Box Score Breakdown: Oklahoma State 39, Arkansas 31

Box Score Breakdown: Oklahoma State 39, Arkansas 31

Adam Ford

The general feel of Razorback Nation seems to be more positive after sleeping on Saturday’s 39-31 loss to Oklahoma State in Stillwater. The Hogs outplayed Oklahoma State for the most part, but failure to finish drives and avoid costly mistakes hurt them in the end against one of the Big 12 favorites.

Advanced Stats

Here’s the moment I know you’ve been waiting for:

PAIN.

That’s what our model considers to be the game’s final score for ranking and predicting purposes. Basically, if you played this game 100 times, keeping the general flow of the game the same but treating the “noise” – fluky bounces, special teams, penalties, explosive plays – as mostly random variables, the average score would be 33-20 Arkansas and the Hogs would win 83% of the time.

The methodology we use is in this Pro Football Focus article, and I would note that PFF found that noise-canceled scores are more predictive of future performance than actual scores.

So what was changed? Again, the link has the methodology; I’m not manually changing things based on how I feel. But here are some events whose Expected Points Added (EPA) were up-weighted or down-weighted based on the formula. First, Arkansas’ offense gets credit for drives that covered a lot of ground but ultimately failed to score. As we’ll see below, the Hogs had no fewer than six drives get a first down inside the Oklahoma State 40 but come away with zero points. The Hogs end up getting partial credit for all of those. Additionally, Oklahoma State completely loses the pick-six (“noisy” play, in that it holds no predictive value) and only gets partial credit for two scoring drives that came after fumbles. The Cowboys also get punished for drives that were significantly aided by penalties.

To further argue for the legitimacy of our calculations, consider than ESPN advanced stats guru Bill Connelly basically ended up with the same postgame win expectancy despite a totally different approach:

So yeah. The simple reality is that sometimes you are the 83% and win when you should, and sometimes you are the 17% and lose when you shouldn’t. Arkansas has been the 17% a lot in recent years.

The Hogs lost about five points due to special teams and penalties, and I’m not so sure that figure shouldn’t be even higher.
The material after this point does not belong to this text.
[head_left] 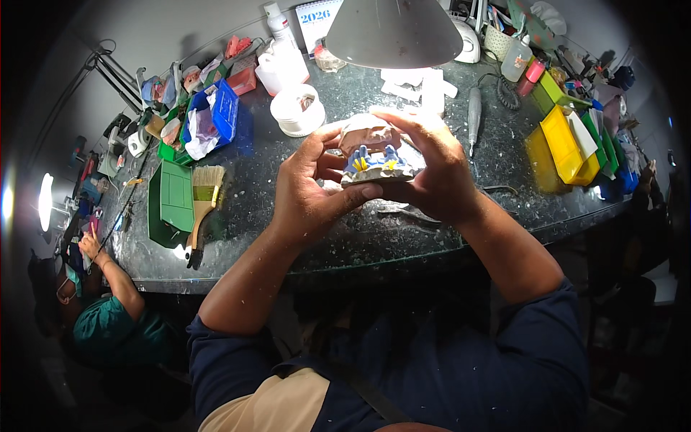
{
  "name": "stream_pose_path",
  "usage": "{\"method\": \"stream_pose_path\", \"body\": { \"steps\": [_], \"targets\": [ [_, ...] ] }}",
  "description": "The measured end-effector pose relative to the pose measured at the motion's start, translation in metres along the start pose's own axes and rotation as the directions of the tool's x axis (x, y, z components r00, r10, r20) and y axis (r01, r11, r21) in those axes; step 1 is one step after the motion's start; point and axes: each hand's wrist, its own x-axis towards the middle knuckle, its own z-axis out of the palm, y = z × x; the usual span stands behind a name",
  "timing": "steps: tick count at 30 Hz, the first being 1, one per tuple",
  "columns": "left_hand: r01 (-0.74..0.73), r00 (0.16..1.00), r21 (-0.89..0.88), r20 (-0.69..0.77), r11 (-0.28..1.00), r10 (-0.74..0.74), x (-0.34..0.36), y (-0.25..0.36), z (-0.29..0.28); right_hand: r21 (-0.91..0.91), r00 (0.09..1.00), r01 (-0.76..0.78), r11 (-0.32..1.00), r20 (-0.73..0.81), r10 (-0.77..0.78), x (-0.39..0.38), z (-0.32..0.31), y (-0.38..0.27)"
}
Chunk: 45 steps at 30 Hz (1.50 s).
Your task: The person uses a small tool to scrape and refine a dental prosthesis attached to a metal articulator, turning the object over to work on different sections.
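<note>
Plaster dental cast [376, 153] with blue wax parts sits at frame centre, pinched from both sides by the left hand [311, 189] and right hand [432, 169] above the dark surface [360, 241]; a loosened grip could drop and chip it.

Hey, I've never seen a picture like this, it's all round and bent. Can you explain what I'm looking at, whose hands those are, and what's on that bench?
There is no machine here. A person wears a wide-angle camera on the head, looking down, so straight edges curve. The two forearms rising from the bottom are that person's own. The left hand and right hand together hold a dental cast, pale plaster with a pink top and blue parts, above a dark speckled bench. On the bench lie a paintbrush, a green tray, a blue bin, yellow bins, a white bottle and a handpiece tool. A lamp shade hangs overhead. Another person works at lower left.
</note>
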Motion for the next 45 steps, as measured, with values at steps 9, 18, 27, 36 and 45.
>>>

But ultimately, the main reason the Hogs couldn’t put the Pokes away is found in the offensive numbers.

The little things always matter, and they never stop mattering, even if you put up 648 yards of offense. The three red numbers on Arkansas’ side tell an unfortunate story. There are four turnovers (the model counts turnovers on downs as turnovers). There were 14 havoc plays, many of them self-inflicted due to broken plays or dropped snaps. (“Havoc” plays are lost yardage, turnovers, fumbles, and pass breakups.)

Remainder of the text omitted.